Single by Banaroo

from the album Christmas World
- Released: 11 November 2005
- Genre: Christmas pop
- Length: 3:23
- Label: Universal
- Songwriters: Carsten Wegener, Timo Hohnholz
- Producers: Carsten Wegener, Timo Hohnholz

Banaroo singles chronology
| "Space Cowboy" (2005) | "Coming Home For Christmas" (2005) | "Uh Mamma" (2006) |

= Coming Home for Christmas (song) =

"Coming Home for Christmas" is a song by the German band Banaroo, from their second studio album, Christmas World. The song is written and produced by Carsten Wegener and Timo Hohnholz.

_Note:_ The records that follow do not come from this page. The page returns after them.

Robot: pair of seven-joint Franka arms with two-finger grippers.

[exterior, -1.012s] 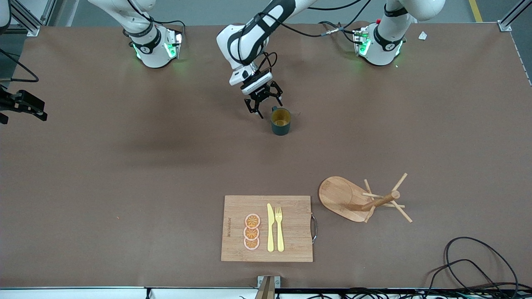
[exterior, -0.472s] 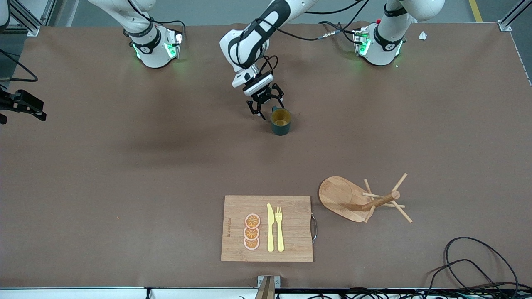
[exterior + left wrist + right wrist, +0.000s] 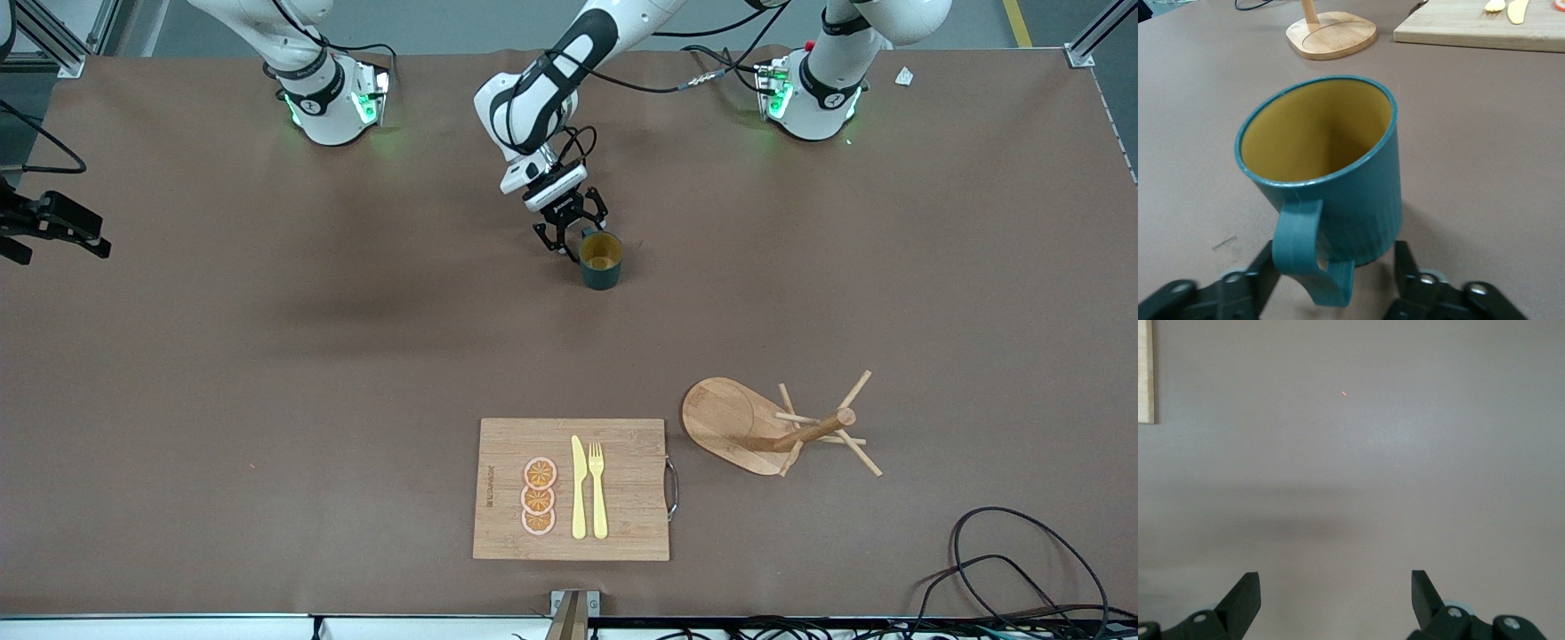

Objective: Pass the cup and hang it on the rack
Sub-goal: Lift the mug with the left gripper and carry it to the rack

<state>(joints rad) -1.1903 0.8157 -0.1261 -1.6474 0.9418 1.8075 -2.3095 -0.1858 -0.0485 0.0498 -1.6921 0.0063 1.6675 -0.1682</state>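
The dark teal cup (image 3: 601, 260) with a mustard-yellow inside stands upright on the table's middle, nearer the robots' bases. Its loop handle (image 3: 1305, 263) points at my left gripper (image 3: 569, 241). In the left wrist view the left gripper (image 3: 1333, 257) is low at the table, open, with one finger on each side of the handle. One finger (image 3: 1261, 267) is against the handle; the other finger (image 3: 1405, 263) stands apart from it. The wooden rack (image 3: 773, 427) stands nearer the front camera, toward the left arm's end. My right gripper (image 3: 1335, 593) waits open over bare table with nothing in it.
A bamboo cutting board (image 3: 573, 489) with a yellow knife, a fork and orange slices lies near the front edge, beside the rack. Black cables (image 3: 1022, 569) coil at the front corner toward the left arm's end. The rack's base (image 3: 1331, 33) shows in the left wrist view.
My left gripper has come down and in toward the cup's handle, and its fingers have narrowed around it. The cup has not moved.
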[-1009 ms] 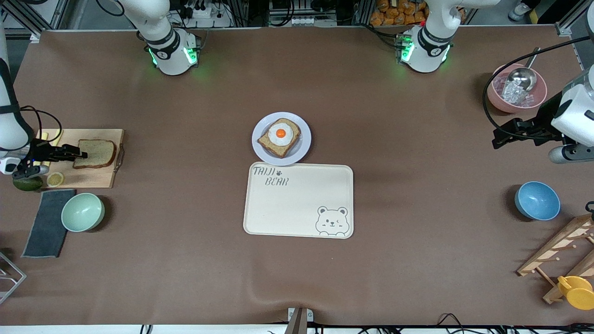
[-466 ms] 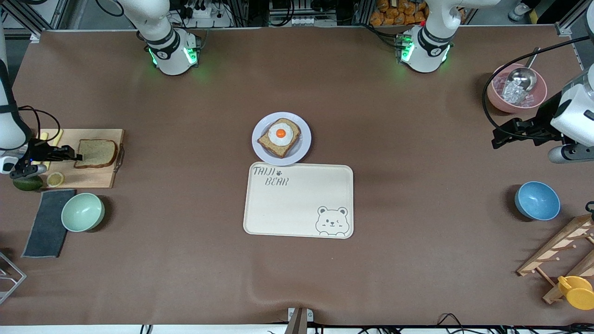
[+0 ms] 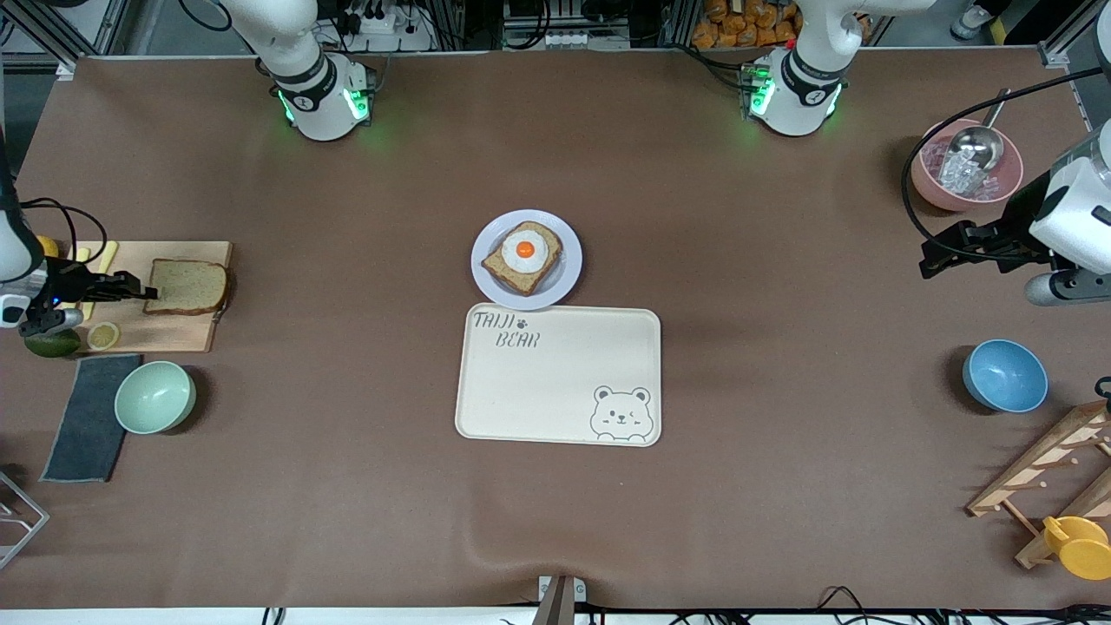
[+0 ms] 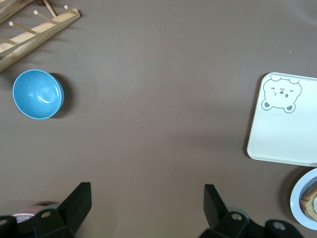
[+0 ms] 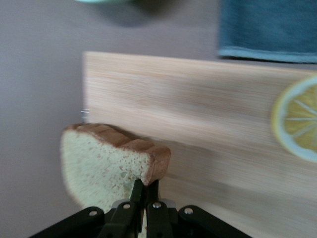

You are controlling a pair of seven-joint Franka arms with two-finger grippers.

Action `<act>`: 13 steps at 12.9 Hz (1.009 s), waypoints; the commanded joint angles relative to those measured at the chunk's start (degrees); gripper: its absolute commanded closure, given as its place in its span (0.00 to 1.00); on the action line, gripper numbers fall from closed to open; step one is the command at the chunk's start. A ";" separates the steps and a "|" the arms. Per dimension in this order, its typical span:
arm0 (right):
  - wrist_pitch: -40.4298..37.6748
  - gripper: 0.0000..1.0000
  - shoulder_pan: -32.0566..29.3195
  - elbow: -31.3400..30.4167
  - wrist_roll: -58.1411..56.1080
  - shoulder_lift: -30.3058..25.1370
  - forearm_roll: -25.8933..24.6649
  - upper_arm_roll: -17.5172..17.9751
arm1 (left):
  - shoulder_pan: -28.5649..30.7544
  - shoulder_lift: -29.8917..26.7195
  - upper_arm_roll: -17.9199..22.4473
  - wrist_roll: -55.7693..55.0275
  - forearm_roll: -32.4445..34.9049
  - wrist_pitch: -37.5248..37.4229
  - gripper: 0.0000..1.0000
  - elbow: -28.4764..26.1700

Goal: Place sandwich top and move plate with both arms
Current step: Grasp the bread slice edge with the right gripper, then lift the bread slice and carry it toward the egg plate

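Note:
The sandwich top, a plain brown bread slice, is held by its edge just over the wooden cutting board at the right arm's end of the table. My right gripper is shut on its crust, as the right wrist view shows, with the slice hanging past the fingers. The lavender-white plate sits mid-table and bears a slice with a fried egg. My left gripper is open and empty, waiting over bare table near the pink bowl.
A cream bear tray touches the plate's nearer side. On or by the board: a lemon slice, an avocado, a mint bowl, a grey cloth. At the left arm's end: a pink bowl, a blue bowl, a wooden rack.
My right gripper has closed on the bread slice and raised it slightly off the board, shifting it a little toward the table's middle. The left arm has not moved.

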 commanded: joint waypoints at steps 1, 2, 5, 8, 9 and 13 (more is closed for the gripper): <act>-8.61 1.00 -0.43 5.21 -0.19 -0.61 1.84 1.06 | -0.05 -0.58 -0.06 -0.90 -1.00 0.36 0.00 -0.25; -10.38 1.00 0.44 6.01 1.03 -0.78 2.02 1.15 | -0.05 -0.41 0.03 -0.90 -1.00 0.62 0.00 -0.17; -13.99 1.00 4.39 6.37 7.69 -2.97 3.16 1.33 | -0.14 -0.41 -0.06 -0.90 -1.00 0.80 0.00 -0.25; -19.18 1.00 9.05 6.19 13.42 -4.91 6.93 1.24 | -0.14 -0.41 0.03 -0.90 -1.00 0.80 0.00 -0.25; -20.24 1.00 10.46 6.19 14.39 -5.26 7.20 1.24 | -0.05 -0.41 -0.06 -0.90 -1.00 0.80 0.00 -0.25; -20.95 1.00 16.52 3.21 17.03 -9.12 8.34 1.33 | -0.14 -0.41 -0.06 -0.90 -1.00 0.80 0.00 -0.25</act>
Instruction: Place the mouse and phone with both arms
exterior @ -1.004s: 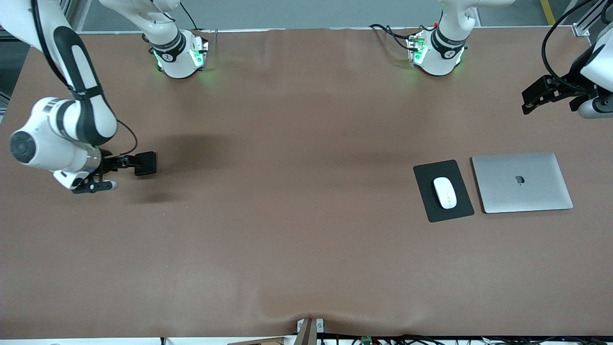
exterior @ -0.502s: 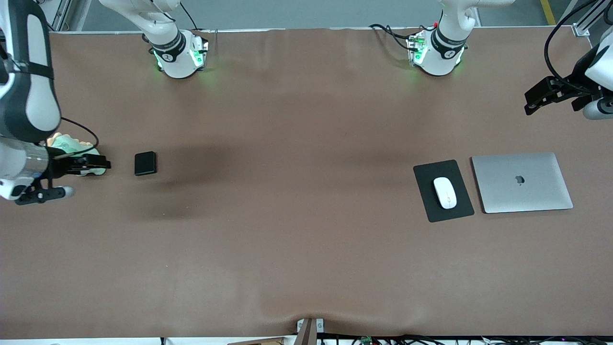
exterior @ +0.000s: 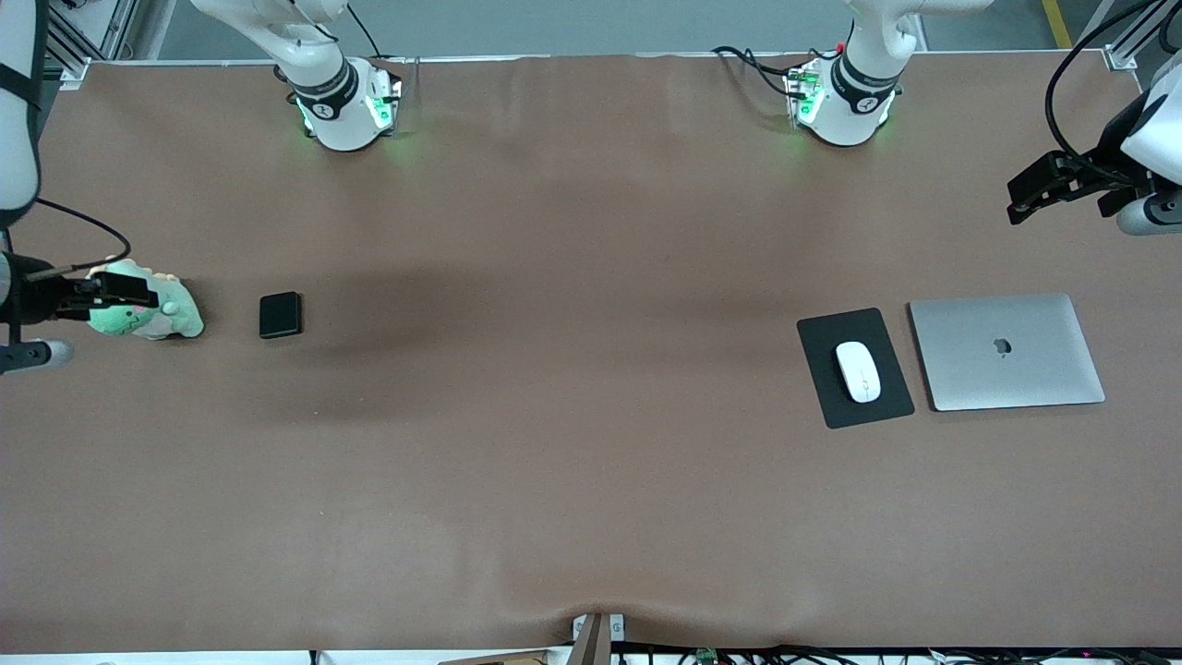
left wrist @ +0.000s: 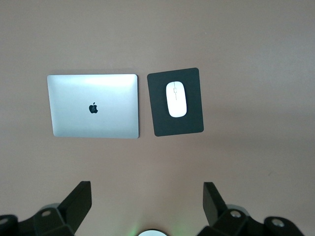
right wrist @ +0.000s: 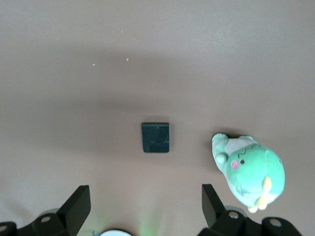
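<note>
A: Where do things stand on placing the two items?

B: By the look of it, both are set down. The small white glossy oval computer mouse (exterior: 858,371) lies on the flat black rectangular mouse pad (exterior: 828,403), which sits just beside the closed silver laptop (exterior: 1007,351), toward the left arm's end of the brown table (exterior: 591,480). The small black rounded-corner phone (exterior: 280,315) lies flat on the bare table toward the right arm's end, near a green plush toy (exterior: 157,319) but apart from it.

A: And the grippers?

B: The left gripper (exterior: 1020,196) hangs in the air over the table's edge at its own end, jaws wide apart and empty; its wrist view shows the mouse (left wrist: 176,98), pad (left wrist: 192,123) and laptop (left wrist: 93,105) well below it. The right gripper (exterior: 120,290) hovers over the plush toy, also spread apart with nothing in it; its wrist view shows the phone (right wrist: 155,137) and the toy (right wrist: 253,172) below, untouched.

A: So which step is this?

B: I judge it the retreat after release, with neither arm in contact with anything.

A: What does the next move call for?

B: Probably only carrying both arms clear to a rest pose. The right one should rise without brushing the plush toy, and neither should dip toward the placed items.
</note>
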Controlling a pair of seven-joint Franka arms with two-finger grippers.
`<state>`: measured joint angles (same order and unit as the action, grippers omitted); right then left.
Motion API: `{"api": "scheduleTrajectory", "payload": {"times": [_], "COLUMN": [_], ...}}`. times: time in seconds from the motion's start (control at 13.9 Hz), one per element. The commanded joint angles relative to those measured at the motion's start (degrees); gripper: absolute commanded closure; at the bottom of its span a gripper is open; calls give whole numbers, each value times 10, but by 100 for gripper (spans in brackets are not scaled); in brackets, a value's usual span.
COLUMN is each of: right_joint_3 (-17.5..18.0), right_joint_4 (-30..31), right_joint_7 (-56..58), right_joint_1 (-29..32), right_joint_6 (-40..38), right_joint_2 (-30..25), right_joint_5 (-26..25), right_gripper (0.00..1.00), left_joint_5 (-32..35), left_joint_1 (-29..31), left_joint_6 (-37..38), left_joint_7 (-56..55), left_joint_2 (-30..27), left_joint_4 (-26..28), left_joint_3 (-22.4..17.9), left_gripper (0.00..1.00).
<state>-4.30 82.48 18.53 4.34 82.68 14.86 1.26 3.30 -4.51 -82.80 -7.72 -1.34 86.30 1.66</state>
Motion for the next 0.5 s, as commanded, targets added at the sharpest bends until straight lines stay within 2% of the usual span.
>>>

In 2009 Vicky Chassioti as Vicky Chase covered the song and released it as her debut single on 20 November 2009 through Na klar! Records.

==Chart performance==
In Germany, "Coming Home for Christmas" debuted at number twelve on the German Singles Chart after the single release, making it Banaroo's third single to chart on the German Singles Chart. After four weeks the song moved from number twelve to number eight, which became its peak. "Coming Home for Christmas" became their third highest peaking song on the German Singles chart, behind "Dubi Dam Dam" and "Space Cowboy".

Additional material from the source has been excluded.